Once we have the numbering, we can use it to extract CDRs using the CDR definitions for an appropriate numbering scheme. Alternatively, we can ask AntPack to tell us what the CDR and framework regions are for that scheme at the same time that we number the sequence.
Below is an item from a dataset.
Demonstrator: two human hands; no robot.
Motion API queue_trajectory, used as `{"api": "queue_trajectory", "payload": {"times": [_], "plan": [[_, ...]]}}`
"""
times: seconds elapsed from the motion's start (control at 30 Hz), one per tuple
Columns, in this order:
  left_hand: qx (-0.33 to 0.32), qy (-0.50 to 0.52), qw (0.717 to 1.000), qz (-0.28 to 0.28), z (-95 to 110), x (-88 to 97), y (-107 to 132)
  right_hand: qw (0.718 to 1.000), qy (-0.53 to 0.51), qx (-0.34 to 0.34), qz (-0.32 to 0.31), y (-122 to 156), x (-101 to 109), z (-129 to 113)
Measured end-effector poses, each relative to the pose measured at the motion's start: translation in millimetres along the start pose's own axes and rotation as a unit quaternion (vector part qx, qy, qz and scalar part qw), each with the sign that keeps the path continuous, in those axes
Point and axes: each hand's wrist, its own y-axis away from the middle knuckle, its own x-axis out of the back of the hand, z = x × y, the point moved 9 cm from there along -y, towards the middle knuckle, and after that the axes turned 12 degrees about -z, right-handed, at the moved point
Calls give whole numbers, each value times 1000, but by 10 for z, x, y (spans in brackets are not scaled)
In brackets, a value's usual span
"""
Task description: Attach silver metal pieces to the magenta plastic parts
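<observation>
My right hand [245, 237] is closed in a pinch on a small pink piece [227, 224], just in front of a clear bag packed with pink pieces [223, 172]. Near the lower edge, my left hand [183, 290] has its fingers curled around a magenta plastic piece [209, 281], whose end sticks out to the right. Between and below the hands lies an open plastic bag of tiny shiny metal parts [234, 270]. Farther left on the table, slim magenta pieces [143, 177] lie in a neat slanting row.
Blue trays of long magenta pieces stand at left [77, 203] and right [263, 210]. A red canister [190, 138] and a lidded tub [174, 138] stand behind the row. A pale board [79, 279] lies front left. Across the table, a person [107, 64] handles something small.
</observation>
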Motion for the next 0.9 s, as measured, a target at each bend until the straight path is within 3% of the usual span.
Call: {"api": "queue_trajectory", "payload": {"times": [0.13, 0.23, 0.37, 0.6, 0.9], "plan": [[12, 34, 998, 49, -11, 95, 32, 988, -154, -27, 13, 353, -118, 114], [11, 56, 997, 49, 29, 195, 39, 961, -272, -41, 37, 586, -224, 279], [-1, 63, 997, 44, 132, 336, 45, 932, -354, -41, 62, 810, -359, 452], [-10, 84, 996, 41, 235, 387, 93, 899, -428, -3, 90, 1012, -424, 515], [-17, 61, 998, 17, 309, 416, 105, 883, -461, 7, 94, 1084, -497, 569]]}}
To do so, we just pass the numbering (the first element of alignment
) and the chain (the third element of alignment
) to assign_cdr_labels
, which returns a list which indicates for each numbered position whether it is “-“,
“fmwk1”, “cdr1”, “fmwk2”, “cdr2”, “fmwk3”, “cdr3”, or “fmwk4”.
An example is below:
[11]:
region_labels = sc_annotator.assign_cdr_labels(alignment[0], alignment[2])
print(region_labels)
['-', '-', '-', '-', '-', '-', '-', 'fmwk1', 'fmwk1', 'fmwk1', 'fmwk1', 'fmwk1', 'fmwk1', 'fmwk1', 'fmwk1', 'fmwk1', 'fmwk1', 'fmwk1', 'fmwk1', 'fmwk1', 'fmwk1', 'fmwk1', 'fmwk1', 'fmwk1', 'fmwk1', 'fmwk1', 'fmwk1', 'fmwk1', 'fmwk1', 'fmwk1', 'fmwk1', 'fmwk1', 'cdr1', 'cdr1', 'cdr1', 'cdr1', 'cdr1', 'cdr1', 'cdr1', 'cdr1', 'fmwk2', 'fmwk2', 'fmwk2', 'fmwk2', 'fmwk2', 'fmwk2', 'fmwk2', 'fmwk2', 'fmwk2', 'fmwk2', 'fmwk2', 'fmwk2', 'fmwk2', 'fmwk2', 'fmwk2', 'fmwk2', 'fmwk2', 'cdr2', 'cdr2', 'cdr2', 'cdr2', 'cdr2', 'cdr2', 'cdr2', 'cdr2', 'fmwk3', 'fmwk3', 'fmwk3', 'fmwk3', 'fmwk3', 'fmwk3', 'fmwk3', 'fmwk3', 'fmwk3', 'fmwk3', 'fmwk3', 'fmwk3', 'fmwk3', 'fmwk3', 'fmwk3', 'fmwk3', 'fmwk3', 'fmwk3', 'fmwk3', 'fmwk3', 'fmwk3', 'fmwk3', 'fmwk3', 'fmwk3', 'fmwk3', 'fmwk3', 'fmwk3', 'fmwk3', 'fmwk3', 'fmwk3', 'fmwk3', 'fmwk3', 'fmwk3', 'fmwk3', 'fmwk3', 'fmwk3', 'fmwk3', 'fmwk3', 'cdr3', 'cdr3', 'cdr3', 'cdr3', 'cdr3', 'cdr3', 'cdr3', 'cdr3', 'cdr3', 'cdr3', 'cdr3', 'cdr3', 'cdr3', 'fmwk4', 'fmwk4', 'fmwk4', 'fmwk4', 'fmwk4', 'fmwk4', 'fmwk4', 'fmwk4', 'fmwk4', 'fmwk4', 'fmwk4']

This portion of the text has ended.